Lately, Ian McEwan has found himself reading a lot of Ian McEwan. It’s not that the 74-year-old author has been struck by a sudden attack of solipsism; rather, he’s deep in preparation for a one-off performance with the BBC Symphony Orchestra at the Barbican. Backed by 80 musicians, the Booker Prize winner will deliver extracts from a career that stretches over 16 novels, from the psychological horror of 1978 debut The Concrete Garden to bestselling tragic romances such as Atonement and On Chesil Beach. Most recently, he published Lessons, a sprawling, semi-autobiographical look back at the sweep of history in his lifetime. Selecting which passages to perform from that rich material has been a revealing process. “It was like a review of a big chunk of my adult life,” says McEwan. “There were moments when my fingers twitched around an imaginary blue pencil and I thought: ‘I wouldn’t punctuate that like that now.’ Other times I was thinking: ‘Wow, that was good. Have I declined?’ It was a fascinating thing to do.”

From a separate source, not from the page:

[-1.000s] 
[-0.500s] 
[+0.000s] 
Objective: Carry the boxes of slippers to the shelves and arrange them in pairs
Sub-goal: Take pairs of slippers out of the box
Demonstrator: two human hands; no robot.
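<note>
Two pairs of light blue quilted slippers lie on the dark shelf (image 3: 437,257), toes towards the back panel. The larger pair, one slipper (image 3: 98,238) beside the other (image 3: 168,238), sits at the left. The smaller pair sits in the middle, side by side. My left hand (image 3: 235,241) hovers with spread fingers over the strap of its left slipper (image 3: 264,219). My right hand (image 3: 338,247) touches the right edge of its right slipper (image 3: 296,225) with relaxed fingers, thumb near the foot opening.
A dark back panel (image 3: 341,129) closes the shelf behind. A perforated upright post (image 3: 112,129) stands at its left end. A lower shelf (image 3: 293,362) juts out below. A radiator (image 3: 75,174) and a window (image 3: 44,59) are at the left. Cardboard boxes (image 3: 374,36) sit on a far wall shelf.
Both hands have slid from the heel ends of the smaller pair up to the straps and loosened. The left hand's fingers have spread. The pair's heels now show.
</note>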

McEwan is talking to me from his Cotswolds home. Surrounded by books, he’s engaging and erudite; a deep thinker with a professorial manner. He also has a knack for swerving questions – indeed, ask him about JK Rowling, in support of whom he signed an open letter in 2020 after she received “hate speech” for her views on transgender issues, and he’ll bat you away, deftly steering the conversation back to, say, the troubling rise of AI. Certainly, he’s interested in talking about the way the internet has warped social discourse since he first arrived on the literary scene in the late Seventies. Back then, his dark, cerebral work quickly earned him the nickname “Ian Macabre”; the restrained realism of his prose style only made the perversities captured in his tales all the more shocking.
He got an early taste of notoriety in 1979 when the BBC abandoned a television version of his short story “Solid Geometry” over concerns about the Victorian antique at the heart of the narrative: a foot-long pickled penis. Yet while the editor’s pencil may have hovered in McEwan’s mind’s eye when it came to matters of punctuation, he has no qualms about his work’s subversive and often provocative content. He’s definitely never been tempted to seek the counsel of sensitivity readers of the sort who’ve recently overseen controversial edits to the work of Roald Dahl and Ian Fleming. “I don’t know whether I’m just lucky, but no sensitivity readers have entered my life, or even my private life,” says McEwan. “I keep reading about it, but I seem to have escaped that particular whipping.”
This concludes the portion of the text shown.